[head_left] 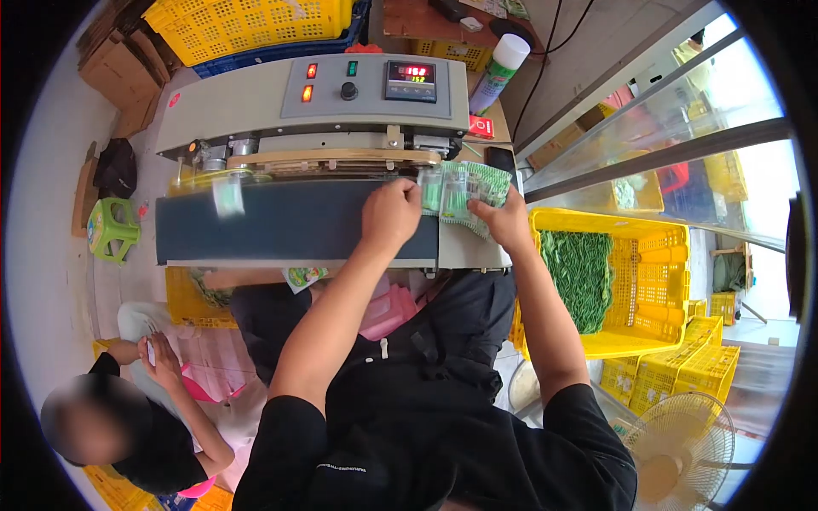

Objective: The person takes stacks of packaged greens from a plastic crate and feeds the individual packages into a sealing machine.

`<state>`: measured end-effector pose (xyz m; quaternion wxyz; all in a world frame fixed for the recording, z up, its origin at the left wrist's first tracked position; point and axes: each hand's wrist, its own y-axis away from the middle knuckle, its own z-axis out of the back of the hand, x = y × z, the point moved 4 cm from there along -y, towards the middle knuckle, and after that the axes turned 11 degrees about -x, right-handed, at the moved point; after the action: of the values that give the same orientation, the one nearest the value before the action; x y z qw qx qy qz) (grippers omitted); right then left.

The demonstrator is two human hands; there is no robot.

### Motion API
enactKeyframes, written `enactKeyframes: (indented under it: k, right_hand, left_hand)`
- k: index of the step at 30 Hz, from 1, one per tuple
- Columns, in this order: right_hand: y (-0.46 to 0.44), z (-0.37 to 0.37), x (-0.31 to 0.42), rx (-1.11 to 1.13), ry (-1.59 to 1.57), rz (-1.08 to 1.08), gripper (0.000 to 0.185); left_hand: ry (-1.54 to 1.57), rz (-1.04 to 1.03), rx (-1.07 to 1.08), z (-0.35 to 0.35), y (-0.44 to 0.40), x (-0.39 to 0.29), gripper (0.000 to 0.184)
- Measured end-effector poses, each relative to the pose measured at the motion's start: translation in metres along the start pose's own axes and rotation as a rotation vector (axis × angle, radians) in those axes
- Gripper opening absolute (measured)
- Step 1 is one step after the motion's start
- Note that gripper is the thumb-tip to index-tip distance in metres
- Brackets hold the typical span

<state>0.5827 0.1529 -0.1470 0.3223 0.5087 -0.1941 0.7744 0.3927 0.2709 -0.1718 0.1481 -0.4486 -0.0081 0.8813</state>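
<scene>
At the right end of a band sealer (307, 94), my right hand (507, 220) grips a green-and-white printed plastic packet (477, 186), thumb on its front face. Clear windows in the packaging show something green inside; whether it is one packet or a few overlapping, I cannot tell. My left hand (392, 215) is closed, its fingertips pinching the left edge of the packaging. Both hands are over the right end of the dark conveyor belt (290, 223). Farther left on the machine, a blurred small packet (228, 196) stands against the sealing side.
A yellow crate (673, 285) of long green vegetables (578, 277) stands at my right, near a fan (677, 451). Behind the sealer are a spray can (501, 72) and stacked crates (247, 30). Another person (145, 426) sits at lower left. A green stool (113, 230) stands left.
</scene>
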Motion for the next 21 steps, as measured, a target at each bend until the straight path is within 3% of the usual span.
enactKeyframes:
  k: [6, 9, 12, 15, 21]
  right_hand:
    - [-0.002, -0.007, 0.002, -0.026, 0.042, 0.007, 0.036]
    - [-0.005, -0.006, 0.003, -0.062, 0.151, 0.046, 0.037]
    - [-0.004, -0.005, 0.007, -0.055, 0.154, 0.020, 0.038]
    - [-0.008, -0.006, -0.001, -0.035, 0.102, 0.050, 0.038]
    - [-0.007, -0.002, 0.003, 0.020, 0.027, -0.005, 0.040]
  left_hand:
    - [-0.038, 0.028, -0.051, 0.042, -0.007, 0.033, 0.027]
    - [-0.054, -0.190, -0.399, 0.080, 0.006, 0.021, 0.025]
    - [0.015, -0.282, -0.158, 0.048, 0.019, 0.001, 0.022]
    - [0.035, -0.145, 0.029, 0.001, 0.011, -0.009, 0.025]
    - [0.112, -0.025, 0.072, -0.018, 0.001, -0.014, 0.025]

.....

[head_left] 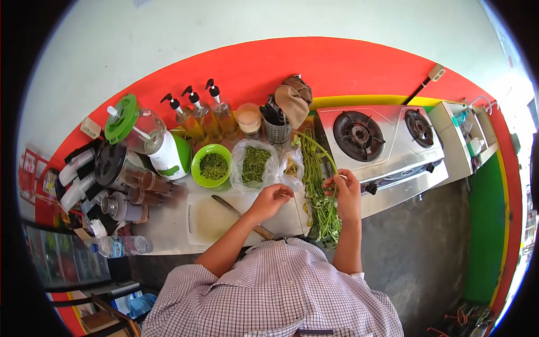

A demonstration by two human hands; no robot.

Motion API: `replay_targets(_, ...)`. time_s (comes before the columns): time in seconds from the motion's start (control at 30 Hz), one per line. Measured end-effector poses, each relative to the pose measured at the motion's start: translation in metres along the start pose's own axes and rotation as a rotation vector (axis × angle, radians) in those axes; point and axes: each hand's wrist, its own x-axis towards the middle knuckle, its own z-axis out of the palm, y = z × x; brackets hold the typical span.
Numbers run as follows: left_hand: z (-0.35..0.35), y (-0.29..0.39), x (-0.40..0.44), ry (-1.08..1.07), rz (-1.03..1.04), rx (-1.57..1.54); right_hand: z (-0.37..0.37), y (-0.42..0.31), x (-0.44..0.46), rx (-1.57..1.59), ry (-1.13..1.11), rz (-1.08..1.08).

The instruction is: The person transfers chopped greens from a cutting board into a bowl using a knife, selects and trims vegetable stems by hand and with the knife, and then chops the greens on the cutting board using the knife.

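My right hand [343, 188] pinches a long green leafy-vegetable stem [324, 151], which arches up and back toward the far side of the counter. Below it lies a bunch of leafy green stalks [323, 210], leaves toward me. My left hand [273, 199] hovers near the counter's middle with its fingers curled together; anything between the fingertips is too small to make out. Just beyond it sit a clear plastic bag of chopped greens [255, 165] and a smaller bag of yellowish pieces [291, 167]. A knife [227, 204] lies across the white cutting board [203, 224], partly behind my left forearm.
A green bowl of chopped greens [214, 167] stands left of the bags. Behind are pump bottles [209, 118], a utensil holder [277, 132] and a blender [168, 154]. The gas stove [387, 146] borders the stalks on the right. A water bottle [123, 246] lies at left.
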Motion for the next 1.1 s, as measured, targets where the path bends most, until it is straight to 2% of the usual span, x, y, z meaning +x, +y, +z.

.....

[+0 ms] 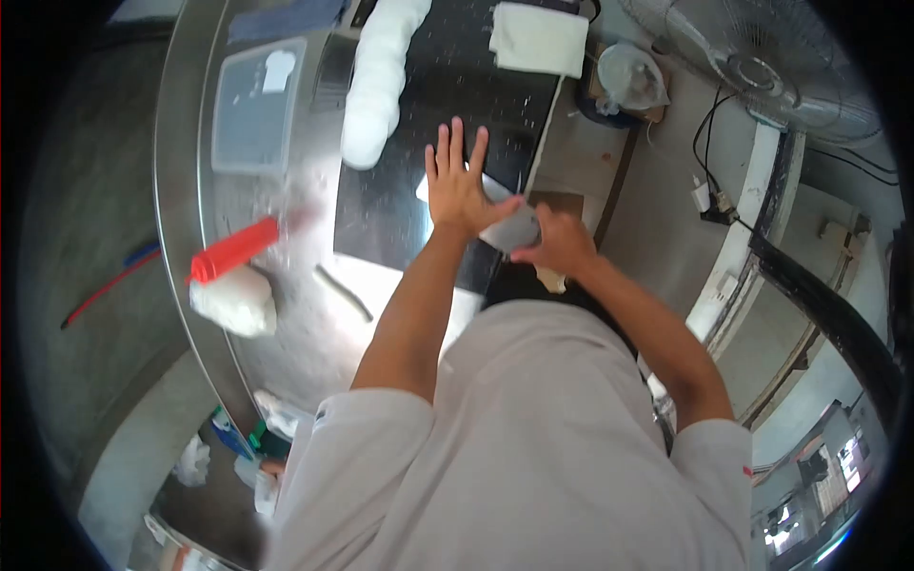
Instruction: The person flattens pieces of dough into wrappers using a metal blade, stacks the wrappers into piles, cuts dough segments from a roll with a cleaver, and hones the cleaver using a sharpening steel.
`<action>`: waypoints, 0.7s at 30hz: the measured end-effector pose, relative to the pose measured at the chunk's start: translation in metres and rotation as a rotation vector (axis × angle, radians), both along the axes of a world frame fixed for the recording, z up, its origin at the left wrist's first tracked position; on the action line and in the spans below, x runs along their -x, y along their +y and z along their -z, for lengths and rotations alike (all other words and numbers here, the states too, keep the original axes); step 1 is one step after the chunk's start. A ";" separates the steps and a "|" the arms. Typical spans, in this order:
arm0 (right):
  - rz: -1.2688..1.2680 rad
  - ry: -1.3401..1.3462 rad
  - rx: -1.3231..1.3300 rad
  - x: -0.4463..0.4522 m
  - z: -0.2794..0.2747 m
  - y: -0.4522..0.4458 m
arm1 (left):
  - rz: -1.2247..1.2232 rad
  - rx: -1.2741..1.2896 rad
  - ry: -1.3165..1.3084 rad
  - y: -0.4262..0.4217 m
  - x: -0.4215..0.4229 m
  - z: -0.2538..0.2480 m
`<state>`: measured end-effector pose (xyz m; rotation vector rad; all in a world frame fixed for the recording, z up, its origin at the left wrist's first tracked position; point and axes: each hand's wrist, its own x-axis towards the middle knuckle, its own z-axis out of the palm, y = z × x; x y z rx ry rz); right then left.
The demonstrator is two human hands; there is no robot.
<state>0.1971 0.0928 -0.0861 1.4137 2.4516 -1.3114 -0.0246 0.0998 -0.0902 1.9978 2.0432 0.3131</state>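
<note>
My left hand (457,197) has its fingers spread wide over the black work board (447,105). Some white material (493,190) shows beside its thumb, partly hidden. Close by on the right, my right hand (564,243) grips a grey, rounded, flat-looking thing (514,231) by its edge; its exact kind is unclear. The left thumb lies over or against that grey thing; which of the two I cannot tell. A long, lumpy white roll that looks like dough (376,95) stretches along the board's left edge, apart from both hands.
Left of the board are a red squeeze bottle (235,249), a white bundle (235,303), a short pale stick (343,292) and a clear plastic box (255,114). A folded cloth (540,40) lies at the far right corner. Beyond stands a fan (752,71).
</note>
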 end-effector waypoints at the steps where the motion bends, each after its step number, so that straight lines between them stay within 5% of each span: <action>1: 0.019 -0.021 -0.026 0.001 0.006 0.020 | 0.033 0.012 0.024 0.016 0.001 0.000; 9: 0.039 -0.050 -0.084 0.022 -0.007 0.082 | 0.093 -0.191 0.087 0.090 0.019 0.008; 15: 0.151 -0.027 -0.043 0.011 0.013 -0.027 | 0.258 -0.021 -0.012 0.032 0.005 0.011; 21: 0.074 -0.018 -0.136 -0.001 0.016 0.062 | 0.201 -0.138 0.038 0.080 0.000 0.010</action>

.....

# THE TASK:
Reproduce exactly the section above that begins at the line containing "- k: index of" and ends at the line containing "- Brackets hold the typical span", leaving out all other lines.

# EXERCISE ANSWER:
- k: index of the step at 30 Hz, from 1, one per tuple
- Columns, in this order: right_hand: y (-0.46 to 0.44), z (-0.37 to 0.37), x (-0.31 to 0.42), rx (-1.11 to 1.13), ry (-1.59 to 1.57), rz (-1.08 to 1.08), gripper (0.000 to 0.185); left_hand: ry (-1.54 to 1.57), rz (-1.04 to 1.03), rx (-1.07 to 1.08), z (-0.35 to 0.35), y (-0.44 to 0.40), x (-0.39 to 0.29), gripper (0.000 to 0.184)
- Measured end-effector poses, each relative to the pose measured at the motion's start: translation in metres along the start pose's own axes and rotation as a rotation vector (axis × angle, radians) in those axes
- Gripper opening absolute (measured)
- Step 1 is one step after the motion's start
- Note that gripper is the thumb-tip to index-tip distance in metres
- Brackets hold the typical span

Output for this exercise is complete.